[TASK INPUTS Boundary: Start]

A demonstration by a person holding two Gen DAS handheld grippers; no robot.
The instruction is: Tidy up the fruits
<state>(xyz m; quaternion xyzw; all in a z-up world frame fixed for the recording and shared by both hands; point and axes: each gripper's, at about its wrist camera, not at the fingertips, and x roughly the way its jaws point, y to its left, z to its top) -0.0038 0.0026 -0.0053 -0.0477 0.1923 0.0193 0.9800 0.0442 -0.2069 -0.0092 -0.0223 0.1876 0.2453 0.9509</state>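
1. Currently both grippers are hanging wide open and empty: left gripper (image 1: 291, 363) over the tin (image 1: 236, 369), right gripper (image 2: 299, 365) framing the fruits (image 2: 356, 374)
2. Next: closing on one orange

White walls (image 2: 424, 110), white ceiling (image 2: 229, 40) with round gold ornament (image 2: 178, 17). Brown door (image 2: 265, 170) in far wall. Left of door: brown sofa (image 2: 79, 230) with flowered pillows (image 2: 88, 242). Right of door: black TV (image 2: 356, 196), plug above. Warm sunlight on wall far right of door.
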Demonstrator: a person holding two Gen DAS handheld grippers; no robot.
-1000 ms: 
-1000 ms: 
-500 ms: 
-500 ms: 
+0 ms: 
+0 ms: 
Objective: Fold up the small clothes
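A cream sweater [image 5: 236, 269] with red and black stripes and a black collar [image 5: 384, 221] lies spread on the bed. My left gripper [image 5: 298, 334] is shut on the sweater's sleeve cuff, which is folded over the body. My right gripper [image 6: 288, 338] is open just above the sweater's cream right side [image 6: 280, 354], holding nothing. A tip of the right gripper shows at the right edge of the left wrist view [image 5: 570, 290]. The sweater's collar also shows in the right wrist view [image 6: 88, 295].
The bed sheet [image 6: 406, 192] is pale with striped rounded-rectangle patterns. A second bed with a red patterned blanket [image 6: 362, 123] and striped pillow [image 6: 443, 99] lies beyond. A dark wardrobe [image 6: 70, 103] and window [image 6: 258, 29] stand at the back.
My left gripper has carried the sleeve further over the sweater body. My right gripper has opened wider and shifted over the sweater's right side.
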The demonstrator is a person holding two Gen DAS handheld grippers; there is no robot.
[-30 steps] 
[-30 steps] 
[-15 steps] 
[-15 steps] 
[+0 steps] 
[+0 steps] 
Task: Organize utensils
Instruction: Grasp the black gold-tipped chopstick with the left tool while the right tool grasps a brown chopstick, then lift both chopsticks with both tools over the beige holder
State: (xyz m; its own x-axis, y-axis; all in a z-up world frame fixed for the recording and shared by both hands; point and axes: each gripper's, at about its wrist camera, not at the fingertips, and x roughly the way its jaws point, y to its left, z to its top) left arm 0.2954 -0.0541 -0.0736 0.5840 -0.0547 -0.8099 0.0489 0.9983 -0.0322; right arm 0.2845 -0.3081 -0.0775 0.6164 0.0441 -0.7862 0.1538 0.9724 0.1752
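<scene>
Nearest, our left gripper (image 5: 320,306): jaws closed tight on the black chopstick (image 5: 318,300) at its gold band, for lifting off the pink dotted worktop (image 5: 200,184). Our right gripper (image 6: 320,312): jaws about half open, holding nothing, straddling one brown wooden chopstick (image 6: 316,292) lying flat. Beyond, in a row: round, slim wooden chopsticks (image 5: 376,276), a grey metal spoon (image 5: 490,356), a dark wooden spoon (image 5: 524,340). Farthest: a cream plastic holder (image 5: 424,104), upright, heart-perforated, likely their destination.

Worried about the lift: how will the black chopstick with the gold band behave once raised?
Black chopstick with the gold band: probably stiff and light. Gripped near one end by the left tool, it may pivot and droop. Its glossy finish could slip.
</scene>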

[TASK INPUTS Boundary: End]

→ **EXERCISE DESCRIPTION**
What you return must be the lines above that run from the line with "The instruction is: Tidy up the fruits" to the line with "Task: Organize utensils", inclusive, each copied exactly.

→ **SOLUTION FOR THIS PROBLEM**
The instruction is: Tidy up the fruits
<state>(xyz m; quaternion xyzw; all in a z-up world frame fixed for the recording and shared by both hands; point and axes: each gripper's, at about its wrist camera, not at the fingertips, and x roughly the way its jaws point, y to its left, z to its top) -0.0038 0.0026 -0.0053 -0.0477 0.1923 0.0193 0.9800 0.0442 -0.2069 -0.0092 -0.0223 0.1876 0.2453 0.9509</state>
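1. Currently both grippers are hanging wide open and empty: left gripper (image 1: 291, 363) over the tin (image 1: 236, 369), right gripper (image 2: 299, 365) framing the fruits (image 2: 356, 374)
2. Next: closing on one orange

White walls (image 2: 424, 110), white ceiling (image 2: 229, 40) with round gold ornament (image 2: 178, 17). Brown door (image 2: 265, 170) in far wall. Left of door: brown sofa (image 2: 79, 230) with flowered pillows (image 2: 88, 242). Right of door: black TV (image 2: 356, 196), plug above. Warm sunlight on wall far right of door.
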Demonstrator: a person holding two Gen DAS handheld grippers; no robot.
-1000 ms: 
-1000 ms: 
-500 ms: 
-500 ms: 
+0 ms: 
+0 ms: 
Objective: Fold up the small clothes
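A cream sweater [image 5: 236, 269] with red and black stripes and a black collar [image 5: 384, 221] lies spread on the bed. My left gripper [image 5: 298, 334] is shut on the sweater's sleeve cuff, which is folded over the body. My right gripper [image 6: 288, 338] is open just above the sweater's cream right side [image 6: 280, 354], holding nothing. A tip of the right gripper shows at the right edge of the left wrist view [image 5: 570, 290]. The sweater's collar also shows in the right wrist view [image 6: 88, 295].
The bed sheet [image 6: 406, 192] is pale with striped rounded-rectangle patterns. A second bed with a red patterned blanket [image 6: 362, 123] and striped pillow [image 6: 443, 99] lies beyond. A dark wardrobe [image 6: 70, 103] and window [image 6: 258, 29] stand at the back.
My left gripper has carried the sleeve further over the sweater body. My right gripper has opened wider and shifted over the sweater's right side.
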The demonstrator is a person holding two Gen DAS handheld grippers; there is no robot.
[-30 steps] 
[-30 steps] 
[-15 steps] 
[-15 steps] 
[+0 steps] 
[+0 steps] 
Task: Organize utensils

No additional response is needed to complete this exercise.